History of the Jews in Quebec
- Author: Pierre Anctil
- Original title: Histoire des Juifs du Québec
- Translator: Judith Weisz Woodsworth
- Language: English
- Genre: Social history
- Publisher: University of Ottawa Press, Boréal
- Publication date: October 23, 2017 (French edition)
- Publication place: Canada
- Published in English: September 7, 2021
- Media type: Print: Hardcover, Paperback; Digital: eBook, PDF;
- Pages: 504 (French edition); 475 (English edition);
- Award: Governor General’s Literary Award
- ISBN: 9780776629483
- Website: uottawa.ca

= History of the Jews in Quebec =

Book by Pierre Anctil

History of the Jews in Quebec is an English translation of the 2017 book Histoire des Juifs du Québec, written by Canadian author and historian Pierre Anctil, and translated by Canadian academic Judith Weisz Woodsworth. It was published in September 2021 by University of Ottawa Press and is the winner of the 2022 Governor General's Literary Award for French to English translation.

== Synopsis ==
In the three decades it took to write History of the Jews in Quebec, Anctil sums up Quebec Jewish history as a succession of migrations from Europe that carried with them the experience of an often painful minority. In the four centuries covered, the Jews of Quebec have shown a sense of belonging. The rights they systematically reclaimed and their sustained contributions have helped foster diversity in Quebec. With migration from different regions of the world, this continues today, making Judaism found in Quebec, and in particular in Montreal, unique from that found in other communities throughout North America.

== Awards ==
History of the Jews in Quebec won the Governor General’s Literary Award for French to English translation at the 2022 Governor General's Awards. The book was selected by a three-person peer assessment committee, and the award was granted by the Canada Council for the Arts, which is normally presented by the Governor General of Canada at a ceremony held at Rideau Hall. Histoire des Juifs du Québec won the 2018 J.I. Segal Award for best book in English or French.

== Reception ==
The book was generally well received.

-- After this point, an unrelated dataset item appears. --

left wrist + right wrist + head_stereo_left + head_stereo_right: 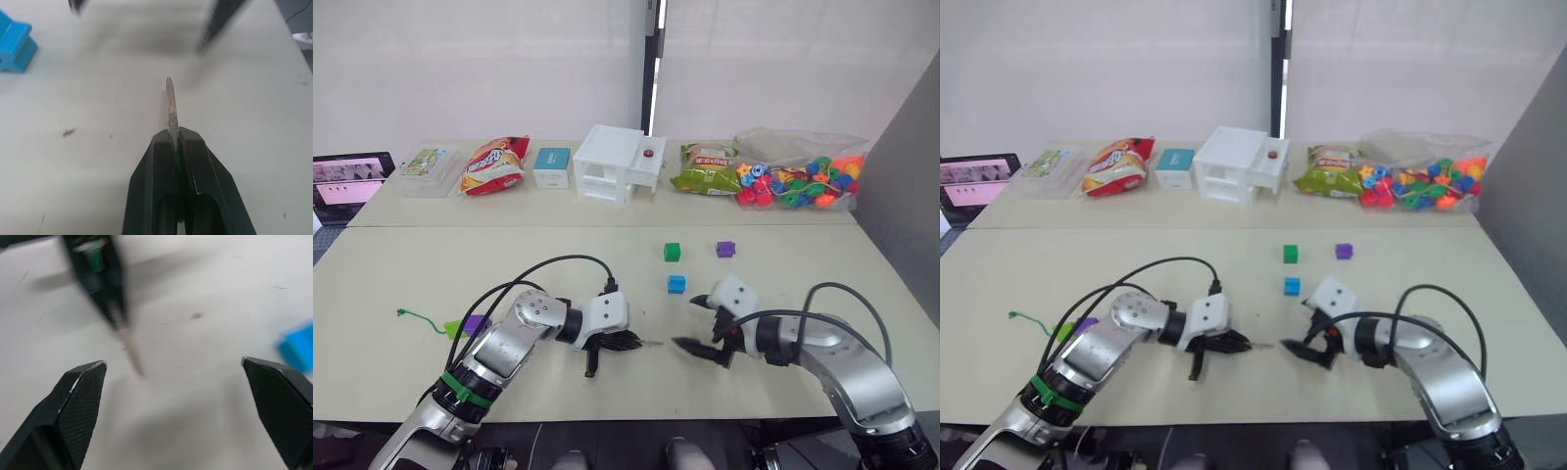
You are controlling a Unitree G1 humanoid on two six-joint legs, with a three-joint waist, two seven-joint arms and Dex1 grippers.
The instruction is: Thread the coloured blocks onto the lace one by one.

In the Canadian Jewish News, Elias Levy writes, "Historian Pierre Anctil has just published a masterful, comprehensive, and fascinating book, History of the Jews in Quebec, in which he recounts four centuries of Jewish life in Quebec." Additionally Levy describes it as, "A work that will go down in the annals of Jewish history in Canada." Ira Robinson included in Project MUSE, "Anctil's Histoire des Juifs du Québec presents the reader with its own unique perspective on the significance of the Jewish presence in Quebec and, in particular, the often fraught historical relationship between Jews and French Canadians."